Items listed in a dataset:
"""

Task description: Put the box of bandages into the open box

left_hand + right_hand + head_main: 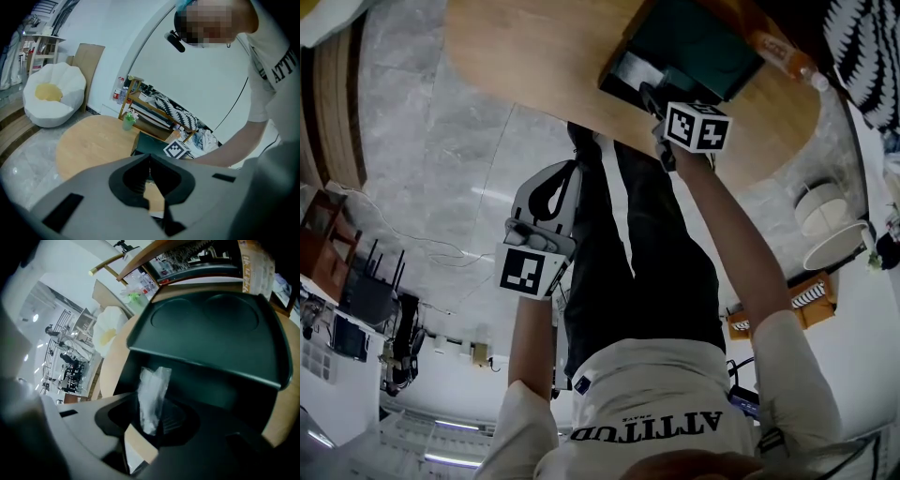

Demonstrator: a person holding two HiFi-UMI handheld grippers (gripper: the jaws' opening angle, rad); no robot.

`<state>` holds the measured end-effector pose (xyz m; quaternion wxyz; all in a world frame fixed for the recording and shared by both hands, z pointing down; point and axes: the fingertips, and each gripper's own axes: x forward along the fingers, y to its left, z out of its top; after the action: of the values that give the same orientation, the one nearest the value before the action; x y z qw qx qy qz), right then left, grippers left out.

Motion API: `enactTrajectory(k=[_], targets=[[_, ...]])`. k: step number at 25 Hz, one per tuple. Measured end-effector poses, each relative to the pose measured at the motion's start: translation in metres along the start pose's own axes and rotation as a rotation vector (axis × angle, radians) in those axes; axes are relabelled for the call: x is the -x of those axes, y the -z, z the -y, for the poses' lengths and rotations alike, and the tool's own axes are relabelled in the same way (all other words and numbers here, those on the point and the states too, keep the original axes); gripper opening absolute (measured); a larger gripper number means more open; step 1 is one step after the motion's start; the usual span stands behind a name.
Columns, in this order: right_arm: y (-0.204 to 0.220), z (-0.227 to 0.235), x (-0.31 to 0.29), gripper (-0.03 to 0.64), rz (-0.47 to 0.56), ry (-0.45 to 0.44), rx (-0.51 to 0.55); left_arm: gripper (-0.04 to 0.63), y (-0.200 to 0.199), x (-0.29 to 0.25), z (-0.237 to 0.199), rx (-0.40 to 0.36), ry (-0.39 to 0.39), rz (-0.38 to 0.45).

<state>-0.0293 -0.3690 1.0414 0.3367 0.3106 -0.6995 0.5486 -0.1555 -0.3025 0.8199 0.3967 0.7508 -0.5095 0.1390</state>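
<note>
Reading ATTITUD, black print (pixel 645 427) on white shirt (pixel 628 382); open box (pixel 698 42) on table (pixel 525 47)

1. A round wooden table (pixel 89 145) stands on a grey marble floor (pixel 422 141).
2. A small green pot (pixel 128 123) sits at the table's far edge.
3. A white shell-shaped beanbag (pixel 54 101) holds a yellow cushion (pixel 48 92).
4. A wooden shelf (pixel 150 117) carries a black-and-white patterned cloth (pixel 176 111).
5. A black router (pixel 370 291) stands near the wall.
</note>
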Motion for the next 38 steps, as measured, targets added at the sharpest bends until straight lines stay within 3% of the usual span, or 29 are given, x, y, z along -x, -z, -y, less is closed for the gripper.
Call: enactTrajectory(k=[2, 5, 10, 15, 21, 28, 32, 38], targets=[[0.004, 0.002, -0.001, 0.218, -0.027, 0.017, -0.019, 0.021, -0.001, 0.002, -0.001, 0.005, -0.001, 0.000], [0.011, 0.005, 0.009, 0.253, -0.047, 0.077, 0.000, 0.021, -0.009, 0.008, -0.001, 0.016, -0.007, 0.002], [0.014, 0.003, 0.049, 0.264, -0.041, 0.152, -0.005, 0.021, -0.033, 0.028, 0.006, -0.019, -0.015, 0.025], [0.002, -0.035, 0.100, 0.261, 0.001, 0.067, 0.044, 0.021, -0.067, 0.047, 0.025, -0.046, -0.016, 0.060], [-0.029, -0.097, 0.201, 0.153, 0.118, -0.036, 0.172, 0.021, -0.109, 0.082, 0.068, -0.097, 0.009, 0.089], [-0.054, -0.151, 0.326, 0.048, 0.290, -0.055, 0.276, 0.021, -0.153, 0.133, 0.113, -0.093, 0.077, 0.151], [-0.041, -0.184, 0.387, 0.030, 0.375, -0.056, 0.345, 0.021, -0.172, 0.174, 0.131, -0.131, 0.102, 0.189], [0.007, -0.223, 0.435, 0.023, 0.436, -0.017, 0.506, 0.021, -0.171, 0.235, 0.145, -0.126, 0.188, 0.248]])
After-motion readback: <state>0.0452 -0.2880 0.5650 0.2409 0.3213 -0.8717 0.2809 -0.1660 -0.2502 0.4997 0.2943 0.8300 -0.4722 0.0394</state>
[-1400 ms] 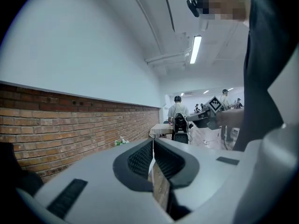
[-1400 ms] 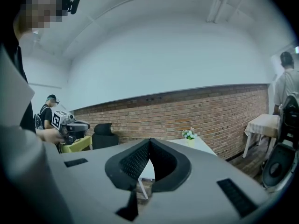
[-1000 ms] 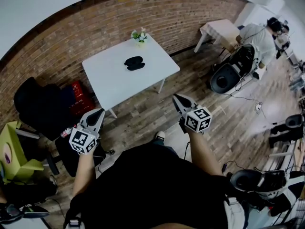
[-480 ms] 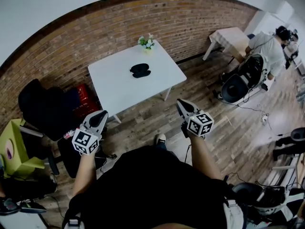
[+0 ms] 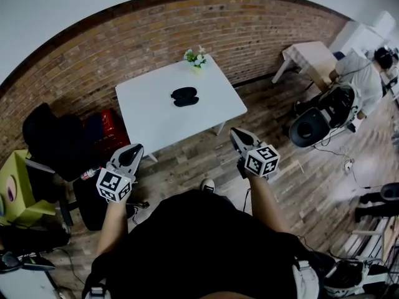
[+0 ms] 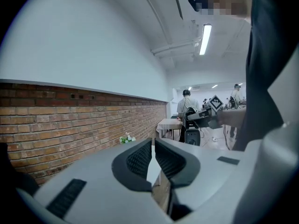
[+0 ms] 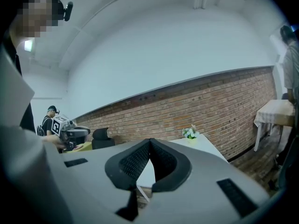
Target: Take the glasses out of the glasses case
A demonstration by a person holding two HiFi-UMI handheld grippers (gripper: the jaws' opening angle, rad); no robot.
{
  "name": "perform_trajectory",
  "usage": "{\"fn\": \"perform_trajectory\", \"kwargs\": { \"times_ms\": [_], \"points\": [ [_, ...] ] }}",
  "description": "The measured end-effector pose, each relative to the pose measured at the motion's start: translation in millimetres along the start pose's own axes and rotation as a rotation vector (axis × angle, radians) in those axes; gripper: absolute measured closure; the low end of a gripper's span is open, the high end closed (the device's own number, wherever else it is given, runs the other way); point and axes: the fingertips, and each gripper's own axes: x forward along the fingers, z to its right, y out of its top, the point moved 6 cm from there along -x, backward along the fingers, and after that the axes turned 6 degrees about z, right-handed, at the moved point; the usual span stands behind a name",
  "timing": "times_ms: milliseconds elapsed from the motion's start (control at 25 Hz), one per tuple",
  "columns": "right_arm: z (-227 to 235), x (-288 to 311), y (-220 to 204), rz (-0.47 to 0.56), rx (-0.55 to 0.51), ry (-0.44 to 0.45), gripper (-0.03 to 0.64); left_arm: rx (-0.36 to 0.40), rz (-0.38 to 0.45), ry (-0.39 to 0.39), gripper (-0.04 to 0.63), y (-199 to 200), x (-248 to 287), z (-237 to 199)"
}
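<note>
White table (image 5: pixel 156 114), black glasses case (image 5: pixel 184 96) far ahead of empty fingers (image 6: pixel 136 160): left gripper (image 6: pixel 153 141) freshly ajar, right gripper (image 7: pixel 150 142) together.

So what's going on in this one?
A person stands on the wood floor, away from the white square table, with a two-jaw gripper in each hand. The dark oval glasses case lies on the table near a small pot of flowers, untouched. The left gripper has just been opening its jaws a crack, nothing between them; the right gripper has its jaws together, empty.
</note>
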Motion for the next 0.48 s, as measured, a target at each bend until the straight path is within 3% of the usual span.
{"fn": "perform_trajectory", "kwargs": {
  "times_ms": [480],
  "points": [
    [16.2, 22.3, 6.1, -0.043, -0.005, 0.029, 0.601, -0.029, 0.02, 0.022, 0.568, -3.9, 20.9, -12.0]
  ]
}}
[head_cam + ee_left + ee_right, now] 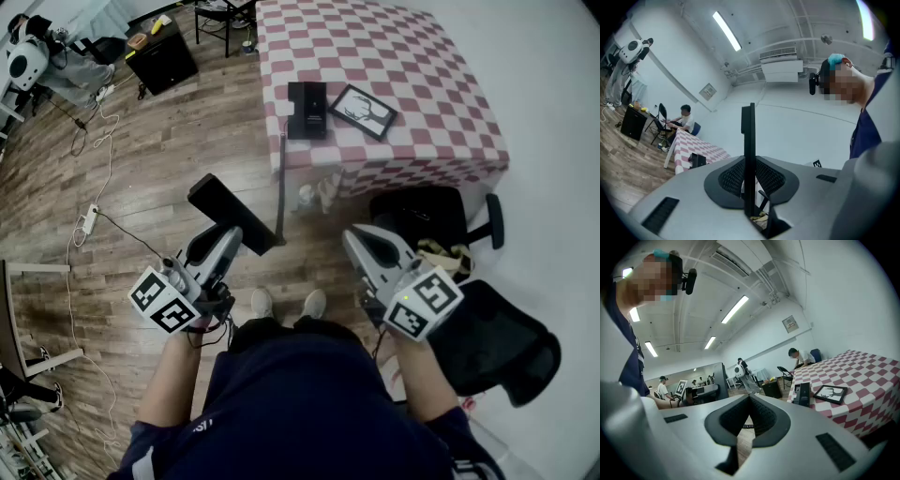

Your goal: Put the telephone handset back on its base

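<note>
The black telephone handset (pixel 225 208) is off the table, over the wood floor, with my left gripper (pixel 234 234) shut on it. In the left gripper view the handset (pixel 749 140) stands edge-on between the jaws of the left gripper (pixel 749 187). A dark cord (pixel 281 183) runs from it up to the table edge. The black base (pixel 307 110) stands near the table's front left corner, and also shows as the base (pixel 697 160) and the base (pixel 802 394) in the gripper views. My right gripper (pixel 361 239) is shut and holds nothing; its jaws meet in the right gripper (pixel 750 401) view.
The table has a red-and-white checked cloth (pixel 422 84), with a framed picture (pixel 362 112) next to the base. A black office chair (pixel 497 337) is at my right. A black cabinet (pixel 161 56) stands at the back left. Cables and a power strip (pixel 89 220) lie on the floor.
</note>
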Tool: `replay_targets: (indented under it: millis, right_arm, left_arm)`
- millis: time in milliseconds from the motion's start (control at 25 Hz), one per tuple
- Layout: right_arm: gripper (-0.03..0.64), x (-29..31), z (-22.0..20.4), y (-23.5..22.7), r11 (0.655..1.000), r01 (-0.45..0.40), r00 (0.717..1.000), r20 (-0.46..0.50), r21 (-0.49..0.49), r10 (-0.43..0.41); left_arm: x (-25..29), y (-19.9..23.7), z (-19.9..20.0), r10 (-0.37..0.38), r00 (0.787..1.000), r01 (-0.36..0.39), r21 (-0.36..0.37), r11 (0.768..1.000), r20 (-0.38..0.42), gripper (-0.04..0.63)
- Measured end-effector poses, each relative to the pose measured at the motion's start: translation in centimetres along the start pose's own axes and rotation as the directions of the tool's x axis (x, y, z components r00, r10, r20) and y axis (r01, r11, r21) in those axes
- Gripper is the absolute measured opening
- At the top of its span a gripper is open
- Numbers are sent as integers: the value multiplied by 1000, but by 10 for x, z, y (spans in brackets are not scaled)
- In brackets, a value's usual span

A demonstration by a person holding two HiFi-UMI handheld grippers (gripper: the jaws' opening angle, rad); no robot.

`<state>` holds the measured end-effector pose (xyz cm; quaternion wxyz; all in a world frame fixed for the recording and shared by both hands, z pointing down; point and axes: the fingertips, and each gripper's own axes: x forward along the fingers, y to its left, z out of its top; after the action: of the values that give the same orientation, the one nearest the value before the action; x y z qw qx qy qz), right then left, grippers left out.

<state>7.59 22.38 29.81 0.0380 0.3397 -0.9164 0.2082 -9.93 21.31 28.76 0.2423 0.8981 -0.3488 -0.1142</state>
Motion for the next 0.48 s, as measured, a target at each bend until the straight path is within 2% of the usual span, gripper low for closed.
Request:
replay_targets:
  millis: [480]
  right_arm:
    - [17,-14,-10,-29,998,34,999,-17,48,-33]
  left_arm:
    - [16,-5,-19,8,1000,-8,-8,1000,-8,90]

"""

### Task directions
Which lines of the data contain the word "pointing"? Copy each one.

### Response to the exercise
`<state>` holds the measured end-effector pose (xyz m; quaternion wxyz; all in a world frame fixed for the recording and shared by both hands, z pointing down; point and axes: the fingertips, and each gripper's own axes: x forward along the fingers, y to its left, z out of its top; after the action: of the values that give the same orientation, the one nearest the value before the action; x y z qw qx qy qz), right then left, grippers left out.
`<state>` holds the measured end-effector pose (xyz cm; quaternion wxyz; all in a world frame fixed for the recording and shared by both hands, z pointing down; point and axes: the fingertips, and each gripper's own axes: x forward along the fingers, y to its left, z out of its top; after the action: of the values that give the same orientation, the one nearest the value before the action; x y z qw qx qy qz), right then left, grippers left out.

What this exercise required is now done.